= Henry Ernest Gascoyne Bulwer =

British colonial administrator and diplomat

Sir Henry Ernest Gascoyne Bulwer, (11 December 1836 – 30 September 1914) was a British colonial administrator and diplomat. He was the nephew of Sir Henry Lytton Bulwer and brother to Edward Earle Gascoyne Bulwer.

Bulwer was educated at Charterhouse School and Trinity College, Cambridge. Administrative and diplomatic posts held include:
- 1860–1864 – British Resident in Kythira in the Ionian Islands under the Lord High Commissioner, Sir Henry Knight Storks.
- 1865 – Secretary to his uncle, the British Ambassador to the Ottoman Empire in Constantinople.
- 1866 – Receiver-General of Trinidad.
- 1867–1869 – Administrator of the Government of Dominica.
- 1871–1875 – Governor of Labuan and Consular-General in Borneo
- 1875–1880 – Lieutenant Governor of the Colony of Natal.
- 1882–1885 – Governor of the Colony of Natal and Special Commissioner for Zulu Affairs.
- 1886–1892 – High Commissioner in Cyprus.

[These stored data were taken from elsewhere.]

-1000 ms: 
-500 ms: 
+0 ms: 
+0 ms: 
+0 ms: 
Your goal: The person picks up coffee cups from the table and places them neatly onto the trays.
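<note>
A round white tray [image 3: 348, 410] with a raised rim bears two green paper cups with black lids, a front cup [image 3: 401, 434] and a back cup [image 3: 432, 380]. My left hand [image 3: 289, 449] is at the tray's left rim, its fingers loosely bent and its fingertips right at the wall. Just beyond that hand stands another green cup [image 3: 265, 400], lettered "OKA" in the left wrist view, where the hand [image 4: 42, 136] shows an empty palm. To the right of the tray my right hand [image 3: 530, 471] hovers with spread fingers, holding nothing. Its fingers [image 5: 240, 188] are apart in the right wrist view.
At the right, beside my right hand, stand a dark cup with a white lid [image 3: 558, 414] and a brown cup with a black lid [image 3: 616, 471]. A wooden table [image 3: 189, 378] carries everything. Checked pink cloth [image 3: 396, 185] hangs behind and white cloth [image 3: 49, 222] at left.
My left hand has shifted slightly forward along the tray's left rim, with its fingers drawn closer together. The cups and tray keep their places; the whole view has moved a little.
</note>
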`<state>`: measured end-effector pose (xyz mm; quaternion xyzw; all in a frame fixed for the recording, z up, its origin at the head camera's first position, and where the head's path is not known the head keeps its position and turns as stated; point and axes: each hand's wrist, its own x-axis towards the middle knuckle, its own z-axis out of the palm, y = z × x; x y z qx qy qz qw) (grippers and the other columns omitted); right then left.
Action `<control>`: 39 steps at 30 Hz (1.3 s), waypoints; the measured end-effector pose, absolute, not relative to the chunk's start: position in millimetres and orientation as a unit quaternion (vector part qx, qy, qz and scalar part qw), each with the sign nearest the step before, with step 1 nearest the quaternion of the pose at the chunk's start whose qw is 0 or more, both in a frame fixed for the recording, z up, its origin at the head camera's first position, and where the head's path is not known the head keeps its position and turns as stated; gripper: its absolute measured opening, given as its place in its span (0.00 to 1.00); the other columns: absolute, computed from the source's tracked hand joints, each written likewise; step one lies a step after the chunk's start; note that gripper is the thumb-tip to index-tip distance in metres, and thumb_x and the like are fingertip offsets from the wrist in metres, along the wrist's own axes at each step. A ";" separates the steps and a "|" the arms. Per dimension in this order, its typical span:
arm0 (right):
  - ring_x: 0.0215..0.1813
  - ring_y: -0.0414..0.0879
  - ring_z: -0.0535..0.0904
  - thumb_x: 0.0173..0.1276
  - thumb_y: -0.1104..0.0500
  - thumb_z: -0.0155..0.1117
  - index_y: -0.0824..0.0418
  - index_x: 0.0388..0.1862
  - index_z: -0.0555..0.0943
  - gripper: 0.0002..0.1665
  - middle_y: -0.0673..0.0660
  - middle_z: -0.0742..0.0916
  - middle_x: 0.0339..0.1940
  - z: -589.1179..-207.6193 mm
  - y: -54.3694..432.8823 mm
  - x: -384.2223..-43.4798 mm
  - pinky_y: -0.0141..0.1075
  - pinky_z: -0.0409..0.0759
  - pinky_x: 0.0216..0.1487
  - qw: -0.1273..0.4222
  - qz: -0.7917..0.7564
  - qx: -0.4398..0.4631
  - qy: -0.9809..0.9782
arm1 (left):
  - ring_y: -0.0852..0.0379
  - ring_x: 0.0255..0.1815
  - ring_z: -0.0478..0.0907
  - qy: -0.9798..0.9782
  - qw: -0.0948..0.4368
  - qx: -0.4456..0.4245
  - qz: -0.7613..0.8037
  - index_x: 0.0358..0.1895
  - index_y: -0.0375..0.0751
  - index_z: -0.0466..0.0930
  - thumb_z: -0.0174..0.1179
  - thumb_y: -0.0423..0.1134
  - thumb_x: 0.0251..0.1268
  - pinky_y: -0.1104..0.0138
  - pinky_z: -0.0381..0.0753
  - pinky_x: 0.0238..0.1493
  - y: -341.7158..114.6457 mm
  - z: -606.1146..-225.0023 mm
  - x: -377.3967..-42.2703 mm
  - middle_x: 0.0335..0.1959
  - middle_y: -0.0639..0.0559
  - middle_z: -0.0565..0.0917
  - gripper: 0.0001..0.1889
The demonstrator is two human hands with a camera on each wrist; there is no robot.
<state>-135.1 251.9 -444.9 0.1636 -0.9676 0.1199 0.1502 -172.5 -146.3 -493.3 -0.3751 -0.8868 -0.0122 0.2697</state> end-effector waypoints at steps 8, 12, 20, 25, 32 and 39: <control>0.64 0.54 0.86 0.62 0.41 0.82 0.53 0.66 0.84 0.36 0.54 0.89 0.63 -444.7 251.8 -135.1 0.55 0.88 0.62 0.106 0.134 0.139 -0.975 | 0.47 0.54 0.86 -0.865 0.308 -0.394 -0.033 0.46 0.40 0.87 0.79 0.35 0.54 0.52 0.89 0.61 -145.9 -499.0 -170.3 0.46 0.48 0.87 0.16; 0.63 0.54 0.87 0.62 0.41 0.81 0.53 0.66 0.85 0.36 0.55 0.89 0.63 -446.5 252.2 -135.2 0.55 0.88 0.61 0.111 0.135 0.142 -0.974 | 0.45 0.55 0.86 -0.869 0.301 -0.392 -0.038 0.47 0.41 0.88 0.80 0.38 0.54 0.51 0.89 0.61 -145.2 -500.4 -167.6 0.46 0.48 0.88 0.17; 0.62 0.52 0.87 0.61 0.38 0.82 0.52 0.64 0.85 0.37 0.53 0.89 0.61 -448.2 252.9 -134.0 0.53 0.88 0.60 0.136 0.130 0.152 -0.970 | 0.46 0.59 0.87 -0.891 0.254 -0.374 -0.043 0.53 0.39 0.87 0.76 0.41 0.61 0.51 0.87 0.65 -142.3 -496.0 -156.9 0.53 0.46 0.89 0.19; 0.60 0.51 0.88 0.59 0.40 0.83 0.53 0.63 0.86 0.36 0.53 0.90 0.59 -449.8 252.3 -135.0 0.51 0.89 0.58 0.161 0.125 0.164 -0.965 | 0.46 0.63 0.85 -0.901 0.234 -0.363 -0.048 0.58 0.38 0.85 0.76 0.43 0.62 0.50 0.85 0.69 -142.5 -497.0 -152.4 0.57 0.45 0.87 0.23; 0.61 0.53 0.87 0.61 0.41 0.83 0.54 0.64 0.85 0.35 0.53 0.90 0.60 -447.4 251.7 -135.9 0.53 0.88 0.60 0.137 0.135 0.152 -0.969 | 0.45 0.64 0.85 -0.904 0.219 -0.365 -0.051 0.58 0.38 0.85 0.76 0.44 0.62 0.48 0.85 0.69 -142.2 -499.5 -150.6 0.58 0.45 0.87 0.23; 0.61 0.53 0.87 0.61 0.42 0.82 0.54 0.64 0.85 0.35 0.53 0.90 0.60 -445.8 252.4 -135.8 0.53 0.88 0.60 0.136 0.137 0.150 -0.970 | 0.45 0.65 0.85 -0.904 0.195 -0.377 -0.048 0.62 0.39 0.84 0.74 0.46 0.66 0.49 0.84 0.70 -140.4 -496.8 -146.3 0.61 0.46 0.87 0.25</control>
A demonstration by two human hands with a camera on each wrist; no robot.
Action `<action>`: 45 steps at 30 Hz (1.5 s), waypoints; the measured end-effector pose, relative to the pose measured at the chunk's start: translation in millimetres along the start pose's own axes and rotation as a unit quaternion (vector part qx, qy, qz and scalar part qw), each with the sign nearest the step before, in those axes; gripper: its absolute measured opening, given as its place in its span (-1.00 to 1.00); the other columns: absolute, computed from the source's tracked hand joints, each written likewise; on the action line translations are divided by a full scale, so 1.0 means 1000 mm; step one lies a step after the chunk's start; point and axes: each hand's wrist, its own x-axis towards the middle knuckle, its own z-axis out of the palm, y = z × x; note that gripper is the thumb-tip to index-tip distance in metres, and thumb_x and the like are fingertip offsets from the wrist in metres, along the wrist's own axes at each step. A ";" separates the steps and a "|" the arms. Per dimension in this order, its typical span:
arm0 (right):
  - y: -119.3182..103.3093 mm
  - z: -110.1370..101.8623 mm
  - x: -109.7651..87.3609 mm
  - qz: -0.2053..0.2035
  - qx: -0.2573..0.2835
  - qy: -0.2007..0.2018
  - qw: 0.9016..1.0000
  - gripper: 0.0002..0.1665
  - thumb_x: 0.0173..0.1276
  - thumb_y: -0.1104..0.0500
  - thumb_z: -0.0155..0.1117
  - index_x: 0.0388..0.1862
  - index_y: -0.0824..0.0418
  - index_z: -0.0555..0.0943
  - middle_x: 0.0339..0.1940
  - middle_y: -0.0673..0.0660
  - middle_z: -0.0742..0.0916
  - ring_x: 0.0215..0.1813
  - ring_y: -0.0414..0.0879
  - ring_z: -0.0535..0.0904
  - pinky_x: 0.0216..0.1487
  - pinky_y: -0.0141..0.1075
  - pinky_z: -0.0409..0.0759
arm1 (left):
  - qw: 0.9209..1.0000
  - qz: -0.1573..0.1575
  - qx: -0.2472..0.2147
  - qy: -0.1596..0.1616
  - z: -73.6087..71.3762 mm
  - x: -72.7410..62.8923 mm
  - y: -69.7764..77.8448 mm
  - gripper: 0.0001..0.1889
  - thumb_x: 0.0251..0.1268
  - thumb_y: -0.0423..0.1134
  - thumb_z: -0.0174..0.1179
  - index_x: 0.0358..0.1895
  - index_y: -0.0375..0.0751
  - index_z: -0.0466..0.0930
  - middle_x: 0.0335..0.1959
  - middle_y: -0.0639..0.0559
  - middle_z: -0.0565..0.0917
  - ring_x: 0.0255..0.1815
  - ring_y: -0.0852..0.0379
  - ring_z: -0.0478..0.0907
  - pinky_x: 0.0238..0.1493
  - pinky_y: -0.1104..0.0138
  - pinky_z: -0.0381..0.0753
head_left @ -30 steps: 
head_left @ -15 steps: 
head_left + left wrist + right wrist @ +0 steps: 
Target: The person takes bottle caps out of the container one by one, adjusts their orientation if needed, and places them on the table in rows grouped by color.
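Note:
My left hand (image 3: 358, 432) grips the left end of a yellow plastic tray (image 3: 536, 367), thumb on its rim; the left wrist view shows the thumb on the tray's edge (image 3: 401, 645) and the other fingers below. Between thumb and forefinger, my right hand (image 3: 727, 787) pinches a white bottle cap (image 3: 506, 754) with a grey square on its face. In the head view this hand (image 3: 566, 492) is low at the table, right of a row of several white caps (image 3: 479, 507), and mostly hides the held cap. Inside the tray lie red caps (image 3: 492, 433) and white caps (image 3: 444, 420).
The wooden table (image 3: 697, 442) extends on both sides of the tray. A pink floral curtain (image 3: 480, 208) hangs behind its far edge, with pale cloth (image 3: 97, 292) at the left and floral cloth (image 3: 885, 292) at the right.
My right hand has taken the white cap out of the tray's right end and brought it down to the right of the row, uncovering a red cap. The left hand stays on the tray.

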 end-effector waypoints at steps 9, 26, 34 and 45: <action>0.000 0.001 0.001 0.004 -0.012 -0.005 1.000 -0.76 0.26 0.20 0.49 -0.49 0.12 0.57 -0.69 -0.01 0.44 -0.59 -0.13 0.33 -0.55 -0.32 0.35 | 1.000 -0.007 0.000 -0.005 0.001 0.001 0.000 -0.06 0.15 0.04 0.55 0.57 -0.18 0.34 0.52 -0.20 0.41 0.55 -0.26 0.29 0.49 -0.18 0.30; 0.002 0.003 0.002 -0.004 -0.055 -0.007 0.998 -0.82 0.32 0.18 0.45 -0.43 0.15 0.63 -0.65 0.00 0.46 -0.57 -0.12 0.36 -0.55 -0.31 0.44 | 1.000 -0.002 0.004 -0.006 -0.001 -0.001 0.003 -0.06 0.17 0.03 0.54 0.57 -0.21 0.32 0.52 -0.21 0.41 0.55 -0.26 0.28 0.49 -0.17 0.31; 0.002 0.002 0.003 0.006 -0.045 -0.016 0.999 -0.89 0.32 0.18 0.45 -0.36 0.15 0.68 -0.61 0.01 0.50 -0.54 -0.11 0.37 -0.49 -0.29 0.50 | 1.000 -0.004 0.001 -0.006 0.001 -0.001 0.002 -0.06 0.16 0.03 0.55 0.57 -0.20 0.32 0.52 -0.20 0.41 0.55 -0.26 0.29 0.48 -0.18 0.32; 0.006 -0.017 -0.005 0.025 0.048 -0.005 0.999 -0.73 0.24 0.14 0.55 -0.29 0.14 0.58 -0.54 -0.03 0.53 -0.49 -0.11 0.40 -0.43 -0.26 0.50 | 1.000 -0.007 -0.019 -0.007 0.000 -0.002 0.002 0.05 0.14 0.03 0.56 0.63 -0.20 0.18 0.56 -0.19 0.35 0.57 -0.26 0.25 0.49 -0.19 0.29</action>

Bulwer was appointed to the Order of St Michael and St George, as Companion in 1864, Knight Commander in 1874, and as Knight Grand Cross in 1883.

==Commemoration==
The town of Bulwer in Natal, South Africa was named after him.

While Governor of Labuan he presented the type specimen of Bulwer's pheasant (Lophura bulweri) to the British Museum, a bird consequently named after him.

The author H. Rider Haggard, who had been on his staff in Natal and was his friend, dedicated the novel Marie to Sir Henry Bulwer.